Ana doesn’t even really see anything wrong with his behavior, apart from the fact that she can’t talk to him about the amazing sex they had. So, rather than think, “This guy is clearly not for me,” she decides that she needs to find a way around the nondisclosure agreement so she can talk to Kate. He only grudgingly accepts that it might be okay for her to talk about sex with her best friend, but that’s after he threatens to fuck Ana in the elevator if she doesn’t stop biting her lip, so, you know… get used to that kind of treatment, if you sign the thing. But he warns her to keep her conversations with Kate pretty basic:

“She’d probably have my balls if she knew what I wanted to do to you,” he adds so softly I’m not sure I’m supposed to hear it.

No, that’s not a creepy thing to do at all, to quietly talk to yourself in the company of another person about all the socially taboo and slightly threatening things you want to do to that person. Not at all. Also not creepy?
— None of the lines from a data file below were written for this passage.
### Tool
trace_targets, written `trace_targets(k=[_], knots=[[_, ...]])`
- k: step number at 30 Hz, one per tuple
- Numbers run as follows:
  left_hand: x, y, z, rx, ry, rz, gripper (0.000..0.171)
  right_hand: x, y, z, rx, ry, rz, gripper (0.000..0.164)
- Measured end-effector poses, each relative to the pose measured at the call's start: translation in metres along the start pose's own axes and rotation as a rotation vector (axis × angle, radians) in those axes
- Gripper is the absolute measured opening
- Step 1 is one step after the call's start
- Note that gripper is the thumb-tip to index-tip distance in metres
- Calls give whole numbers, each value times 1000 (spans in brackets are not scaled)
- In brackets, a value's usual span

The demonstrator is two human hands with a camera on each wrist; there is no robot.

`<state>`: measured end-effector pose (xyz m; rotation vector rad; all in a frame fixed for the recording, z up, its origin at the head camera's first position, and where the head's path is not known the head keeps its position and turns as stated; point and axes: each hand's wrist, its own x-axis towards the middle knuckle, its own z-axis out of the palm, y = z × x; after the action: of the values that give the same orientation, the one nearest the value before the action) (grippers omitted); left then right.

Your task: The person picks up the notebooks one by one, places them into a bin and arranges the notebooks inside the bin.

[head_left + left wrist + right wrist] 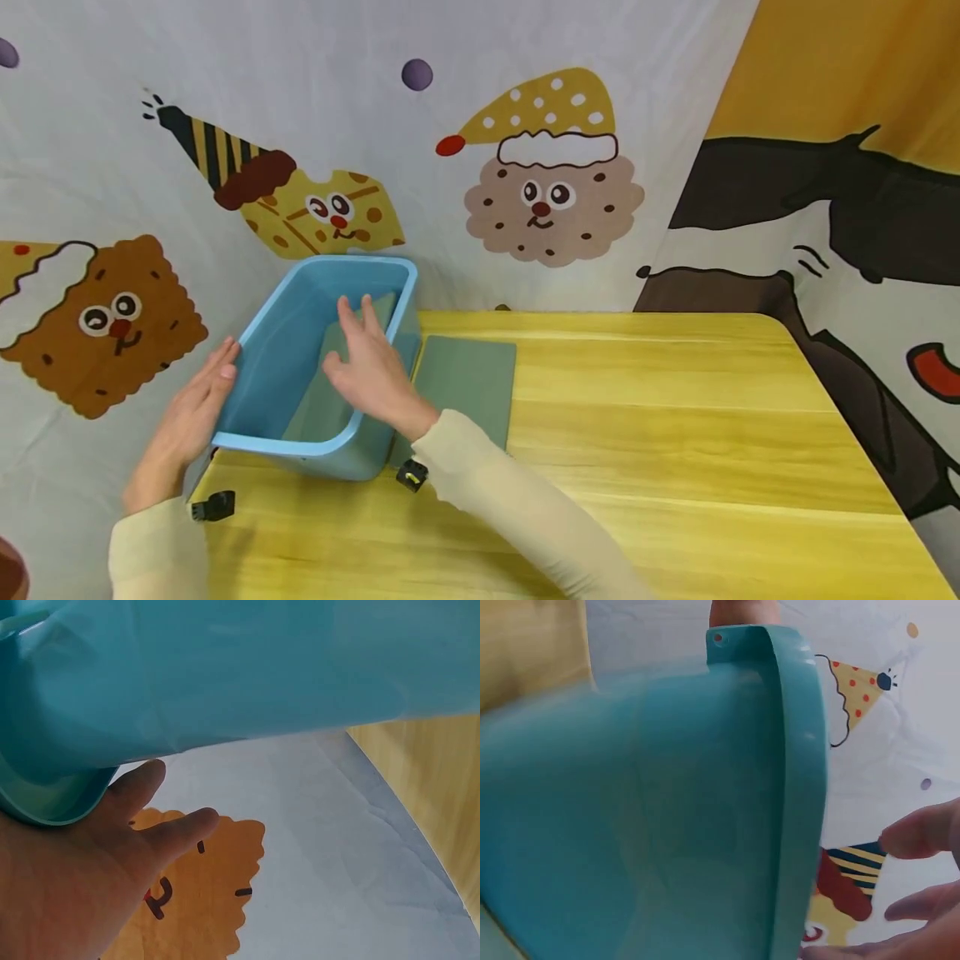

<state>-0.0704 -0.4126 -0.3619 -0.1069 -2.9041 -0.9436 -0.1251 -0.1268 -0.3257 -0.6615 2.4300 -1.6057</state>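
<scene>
A light blue plastic bin (300, 448) stands at the table's left side, its mouth facing up. Inside it lies a flat grey-green sheet (315, 412), partly hidden by my right hand. My left hand (191, 408) rests against the bin's left rim with its fingers extended; in the left wrist view the thumb (184, 834) stands away from the bin. Over the bin's mouth, my right hand (371, 367) has its fingers spread and holds nothing visible. A second grey-green sheet (476, 379) lies on the table just right of the bin, partly covered by my right forearm.
The yellow wood-grain table (637, 458) extends to the right of the bin, with a rounded far right corner. Behind it hangs a white cloth (450, 42) printed with cartoon biscuits. Small black devices (213, 506) are worn at both wrists.
</scene>
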Motion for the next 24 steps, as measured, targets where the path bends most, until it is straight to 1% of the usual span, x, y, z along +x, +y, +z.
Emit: trace_targets(k=[3, 5, 9, 14, 16, 19, 22, 24], knots=[[3, 0, -2, 4, 9, 15, 57, -7, 4, -11, -16, 47, -53, 68], [3, 0, -3, 16, 13, 17, 57, -13, 12, -18, -19, 66, -79, 65], [2, 1, 0, 37, 10, 6, 57, -30, 38, -33, -27, 73, -105, 64], [0, 0, 5, 23, 18, -2, 58, -49, 73, -55, -112, 75, -85, 63], [0, 0, 6, 22, 21, -6, 57, -56, 87, -64, -172, 63, -63, 64], [1, 0, 6, 24, 17, -10, 57, -67, 108, -76, -300, 41, -46, 64], [1, 0, 5, 24, 11, -12, 58, -76, 128, -84, -464, 14, -72, 65], [1, -1, 4, 26, 11, -9, 58, -80, 138, -87, -560, -26, -88, 66]])
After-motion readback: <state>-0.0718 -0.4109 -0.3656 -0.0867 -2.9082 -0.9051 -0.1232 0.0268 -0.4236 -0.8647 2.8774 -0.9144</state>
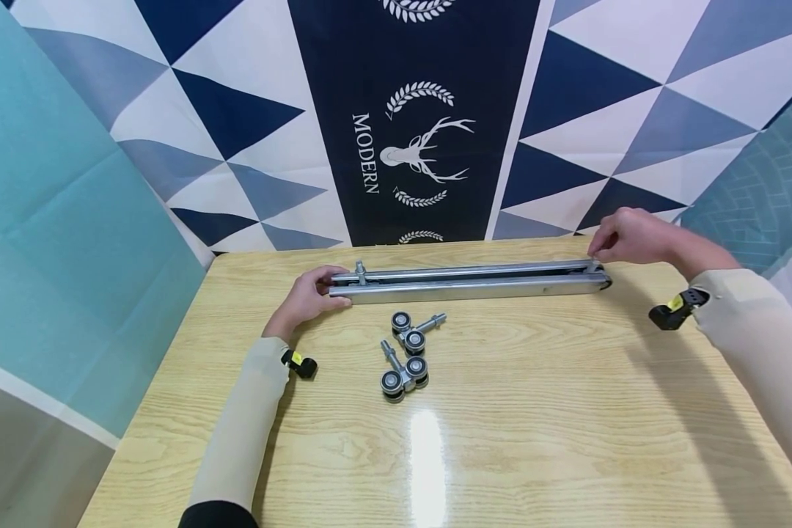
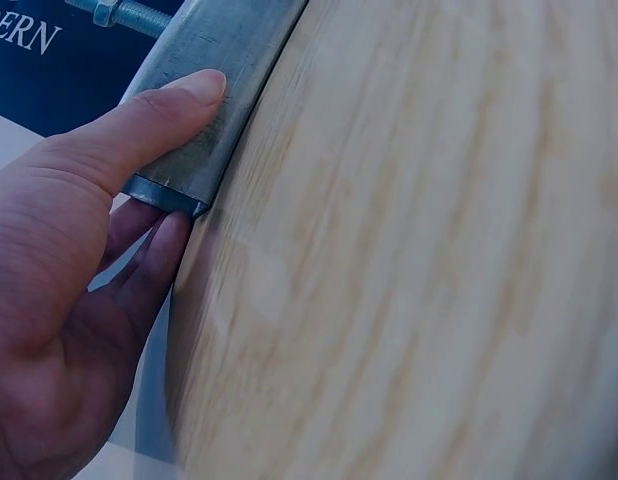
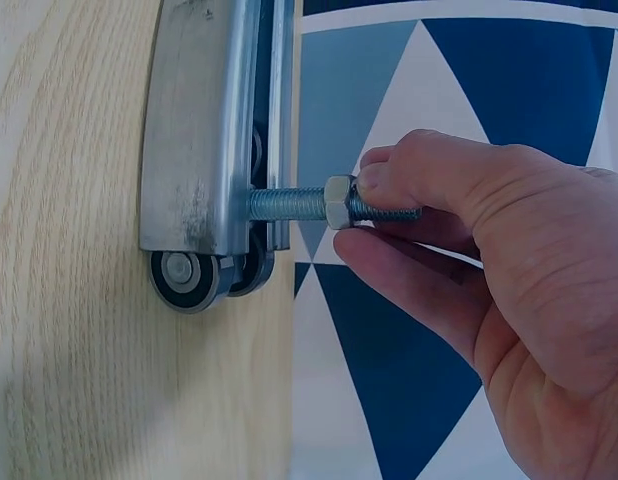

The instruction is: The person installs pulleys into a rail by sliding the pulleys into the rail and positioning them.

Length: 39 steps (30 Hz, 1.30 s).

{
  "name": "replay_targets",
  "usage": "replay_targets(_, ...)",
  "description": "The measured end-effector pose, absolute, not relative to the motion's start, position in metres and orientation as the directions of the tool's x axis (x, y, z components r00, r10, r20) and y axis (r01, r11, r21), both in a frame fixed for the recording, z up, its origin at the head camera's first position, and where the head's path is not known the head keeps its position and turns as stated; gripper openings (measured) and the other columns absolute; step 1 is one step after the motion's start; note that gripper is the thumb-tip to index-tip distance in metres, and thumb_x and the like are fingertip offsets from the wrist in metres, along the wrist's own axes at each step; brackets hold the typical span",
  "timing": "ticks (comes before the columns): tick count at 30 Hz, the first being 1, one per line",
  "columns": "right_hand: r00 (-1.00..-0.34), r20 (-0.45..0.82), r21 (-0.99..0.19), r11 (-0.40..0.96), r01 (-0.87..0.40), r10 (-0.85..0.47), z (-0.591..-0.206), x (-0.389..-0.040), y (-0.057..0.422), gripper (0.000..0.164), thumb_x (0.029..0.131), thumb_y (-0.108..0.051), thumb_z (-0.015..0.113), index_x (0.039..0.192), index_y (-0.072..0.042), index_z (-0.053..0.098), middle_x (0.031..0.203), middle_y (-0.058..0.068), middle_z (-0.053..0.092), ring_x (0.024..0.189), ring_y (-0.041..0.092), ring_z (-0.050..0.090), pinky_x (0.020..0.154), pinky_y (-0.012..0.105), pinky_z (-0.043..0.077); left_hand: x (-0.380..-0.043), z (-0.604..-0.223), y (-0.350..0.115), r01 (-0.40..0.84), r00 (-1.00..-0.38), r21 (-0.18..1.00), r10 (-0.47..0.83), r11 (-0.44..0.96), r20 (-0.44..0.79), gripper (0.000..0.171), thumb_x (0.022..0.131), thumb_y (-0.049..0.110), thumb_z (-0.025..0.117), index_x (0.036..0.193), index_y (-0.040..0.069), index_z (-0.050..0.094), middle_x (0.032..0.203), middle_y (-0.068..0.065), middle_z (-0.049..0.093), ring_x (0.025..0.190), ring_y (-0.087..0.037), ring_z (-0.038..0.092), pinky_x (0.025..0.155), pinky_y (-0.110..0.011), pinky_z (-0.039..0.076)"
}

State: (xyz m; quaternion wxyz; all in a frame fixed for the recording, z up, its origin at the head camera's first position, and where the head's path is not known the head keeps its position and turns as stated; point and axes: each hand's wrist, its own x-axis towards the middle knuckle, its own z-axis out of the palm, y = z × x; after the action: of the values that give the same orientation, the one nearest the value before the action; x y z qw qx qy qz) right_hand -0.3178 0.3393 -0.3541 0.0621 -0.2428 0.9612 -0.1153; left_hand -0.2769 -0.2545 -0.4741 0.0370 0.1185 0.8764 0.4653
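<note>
A slotted steel track lies across the far part of the table, its slot facing up. At its left end my left hand grips the channel, thumb on the near side wall and fingers round the end. My right hand pinches the threaded bolt of a roller trolley by its nut at the right end. That trolley's wheels partly stick out of the track end; the rest sits inside. Another trolley's bolt stands upright from the slot near my left hand.
Two loose roller trolleys lie on the table in front of the track, one just beyond the other. The wood-grain table meets a patterned cloth backdrop behind the track.
</note>
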Motion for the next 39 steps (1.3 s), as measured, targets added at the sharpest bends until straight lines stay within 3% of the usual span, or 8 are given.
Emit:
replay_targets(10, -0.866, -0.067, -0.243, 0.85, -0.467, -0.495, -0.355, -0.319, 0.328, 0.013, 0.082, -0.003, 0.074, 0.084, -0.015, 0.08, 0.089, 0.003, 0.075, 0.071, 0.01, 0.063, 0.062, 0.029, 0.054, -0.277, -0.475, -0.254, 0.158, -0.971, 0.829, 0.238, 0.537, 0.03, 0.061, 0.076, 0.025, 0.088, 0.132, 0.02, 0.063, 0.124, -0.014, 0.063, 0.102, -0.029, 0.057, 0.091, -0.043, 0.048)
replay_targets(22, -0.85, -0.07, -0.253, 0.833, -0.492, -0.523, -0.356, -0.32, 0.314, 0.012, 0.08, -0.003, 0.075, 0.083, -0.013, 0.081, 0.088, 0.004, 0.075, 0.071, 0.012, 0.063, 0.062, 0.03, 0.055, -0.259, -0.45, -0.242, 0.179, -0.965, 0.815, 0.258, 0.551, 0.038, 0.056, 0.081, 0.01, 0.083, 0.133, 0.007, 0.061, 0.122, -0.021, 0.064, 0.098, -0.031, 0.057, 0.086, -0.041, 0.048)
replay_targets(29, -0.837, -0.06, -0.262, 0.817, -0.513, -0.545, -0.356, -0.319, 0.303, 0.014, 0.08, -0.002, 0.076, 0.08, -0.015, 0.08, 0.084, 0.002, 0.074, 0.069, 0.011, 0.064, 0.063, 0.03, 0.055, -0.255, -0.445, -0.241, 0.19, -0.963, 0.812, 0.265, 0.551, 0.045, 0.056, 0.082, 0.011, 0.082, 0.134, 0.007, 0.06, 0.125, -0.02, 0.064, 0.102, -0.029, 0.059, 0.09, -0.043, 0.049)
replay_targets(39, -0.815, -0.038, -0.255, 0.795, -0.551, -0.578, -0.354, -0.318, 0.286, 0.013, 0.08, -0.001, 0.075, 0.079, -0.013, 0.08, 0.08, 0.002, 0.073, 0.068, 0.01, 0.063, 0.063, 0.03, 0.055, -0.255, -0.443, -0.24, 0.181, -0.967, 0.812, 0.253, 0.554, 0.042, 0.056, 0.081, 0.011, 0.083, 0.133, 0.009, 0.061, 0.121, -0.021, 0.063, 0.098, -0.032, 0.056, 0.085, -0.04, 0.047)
“The sooner I have your submission the better, and we can stop all this,” he murmurs.
“Stop all what?”
“You, defying me.” He reaches down and cups my chin and plants a swift, sweet kiss on my lips as the doors to the elevator open. He grabs my hand and leads me into the underground garage.

Me, defying him… how?

Yeah, that’s what I want to know, too, Ana. How is she defying him? By not having the power to stop another human from dialing her phone? By wanting to talk about her personal life with her best friend, especially since she has questions about sex you don’t seem concerned with answering? Damn her, she’s nearly a blue stocking. Next thing you know, she’ll be demanding the vote and riding a bicycle! They go to Christian’s car, which is better than the last car I had to bitch about:

“It’s an Audi R8 Spyder. It’s a lovely day, we can take the top down. There’s a baseball cap in there. In fact there should be two.” He points to the glove box. “And sunglasses if you want to.”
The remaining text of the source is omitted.